● **PROBLEM TO SOLVE**
Reprint the entire listing exactly.
#### DATASET EXCERPT
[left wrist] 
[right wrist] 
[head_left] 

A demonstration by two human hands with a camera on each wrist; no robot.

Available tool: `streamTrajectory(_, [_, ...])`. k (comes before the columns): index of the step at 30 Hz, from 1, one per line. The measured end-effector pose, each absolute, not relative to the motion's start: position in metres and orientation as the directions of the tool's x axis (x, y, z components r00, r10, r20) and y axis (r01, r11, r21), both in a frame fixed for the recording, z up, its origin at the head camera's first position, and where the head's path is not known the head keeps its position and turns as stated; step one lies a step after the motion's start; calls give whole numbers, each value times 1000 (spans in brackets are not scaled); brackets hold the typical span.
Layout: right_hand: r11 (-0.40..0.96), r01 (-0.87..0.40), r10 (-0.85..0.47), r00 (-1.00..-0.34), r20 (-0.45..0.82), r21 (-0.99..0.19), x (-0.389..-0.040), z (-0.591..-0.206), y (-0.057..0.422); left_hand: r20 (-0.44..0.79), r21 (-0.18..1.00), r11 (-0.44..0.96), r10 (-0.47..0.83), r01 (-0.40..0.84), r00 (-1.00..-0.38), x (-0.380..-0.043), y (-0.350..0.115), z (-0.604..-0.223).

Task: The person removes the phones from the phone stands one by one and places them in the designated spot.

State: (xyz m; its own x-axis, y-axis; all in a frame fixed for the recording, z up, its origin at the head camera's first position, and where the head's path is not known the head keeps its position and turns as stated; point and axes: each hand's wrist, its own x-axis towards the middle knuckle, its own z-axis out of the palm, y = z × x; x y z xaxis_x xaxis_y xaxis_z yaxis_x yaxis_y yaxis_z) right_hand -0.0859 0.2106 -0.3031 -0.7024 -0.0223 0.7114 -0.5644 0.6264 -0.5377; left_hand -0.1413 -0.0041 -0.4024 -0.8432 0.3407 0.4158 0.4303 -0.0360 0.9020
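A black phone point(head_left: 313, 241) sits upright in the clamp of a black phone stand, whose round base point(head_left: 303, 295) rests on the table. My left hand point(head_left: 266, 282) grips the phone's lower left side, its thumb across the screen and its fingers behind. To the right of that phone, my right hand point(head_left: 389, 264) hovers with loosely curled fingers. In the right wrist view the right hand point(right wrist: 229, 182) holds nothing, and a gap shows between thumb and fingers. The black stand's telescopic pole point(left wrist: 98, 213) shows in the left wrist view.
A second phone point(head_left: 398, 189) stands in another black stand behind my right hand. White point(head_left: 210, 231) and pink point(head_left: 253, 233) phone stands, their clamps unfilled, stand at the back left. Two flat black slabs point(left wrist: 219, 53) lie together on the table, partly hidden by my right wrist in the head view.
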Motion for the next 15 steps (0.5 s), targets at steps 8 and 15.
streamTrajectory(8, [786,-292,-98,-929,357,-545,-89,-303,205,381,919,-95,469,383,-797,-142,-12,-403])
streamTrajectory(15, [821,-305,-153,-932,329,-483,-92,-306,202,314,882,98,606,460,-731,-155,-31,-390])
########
● **RESULT FOR THIS EXERCISE**
[left wrist] 
[right wrist] 
[head_left] 

A demonstration by two human hands with a camera on each wrist; no robot.

Available tool: `streamTrajectory(_, [_, ...])`. k (comes before the columns): index of the step at 30 Hz, from 1, one per line. The measured end-effector pose, each absolute, not relative to the motion's start: position in metres and orientation as the directions of the tool's x axis (x, y, z components r00, r10, r20) and y axis (r01, r11, r21), both in a frame fixed for the recording, z up, its origin at the head camera's first position, and where the head's path is not known the head keeps its position and turns as stated; step one lies a step after the motion's start; calls give whole numbers, each value times 1000 (spans in brackets are not scaled); brackets hold the typical span.
Layout: right_hand: r11 (-0.40..0.96), r01 (-0.87..0.40), r10 (-0.85..0.47), r00 (-1.00..-0.34), r20 (-0.45..0.82), r21 (-0.99..0.19), x (-0.389..-0.040), z (-0.591..-0.206), y (-0.057..0.422); left_hand: r20 (-0.44..0.79), r21 (-0.18..1.00), r11 (-0.44..0.96), r10 (-0.47..0.83), r01 (-0.40..0.84), r00 (-1.00..-0.38), x (-0.380..-0.043), y (-0.350..0.115), z (-0.604..-0.223).

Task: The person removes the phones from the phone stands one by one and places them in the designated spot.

State: (xyz m; its own x-axis, y-axis; all in a frame fixed for the recording, z up, its origin at the head camera's first position, and where the head's path is not known the head keeps its position and turns as stated; point and axes: each hand's wrist, its own x-axis towards the middle knuckle, its own z-axis out of the palm, y = z × x; x y z xaxis_x xaxis_y xaxis_z yaxis_x yaxis_y yaxis_z) right_hand -0.0859 0.2106 -0.3031 -0.7024 -0.0223 0.7114 -0.5644 0.6264 -0.5377; left_hand -0.1413 -0.0041 -0.4024 -0.8432 0.3407 0.4158 0.4303 -0.0360 0.9020
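A black phone point(head_left: 313, 241) sits upright in the clamp of a black phone stand, whose round base point(head_left: 303, 295) rests on the table. My left hand point(head_left: 266, 282) grips the phone's lower left side, its thumb across the screen and its fingers behind. To the right of that phone, my right hand point(head_left: 389, 264) hovers with loosely curled fingers. In the right wrist view the right hand point(right wrist: 229, 182) holds nothing, and a gap shows between thumb and fingers. The black stand's telescopic pole point(left wrist: 98, 213) shows in the left wrist view.
A second phone point(head_left: 398, 189) stands in another black stand behind my right hand. White point(head_left: 210, 231) and pink point(head_left: 253, 233) phone stands, their clamps unfilled, stand at the back left. Two flat black slabs point(left wrist: 219, 53) lie together on the table, partly hidden by my right wrist in the head view.
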Motion for the next 15 steps (0.5 s), targets at steps 8 and 15.
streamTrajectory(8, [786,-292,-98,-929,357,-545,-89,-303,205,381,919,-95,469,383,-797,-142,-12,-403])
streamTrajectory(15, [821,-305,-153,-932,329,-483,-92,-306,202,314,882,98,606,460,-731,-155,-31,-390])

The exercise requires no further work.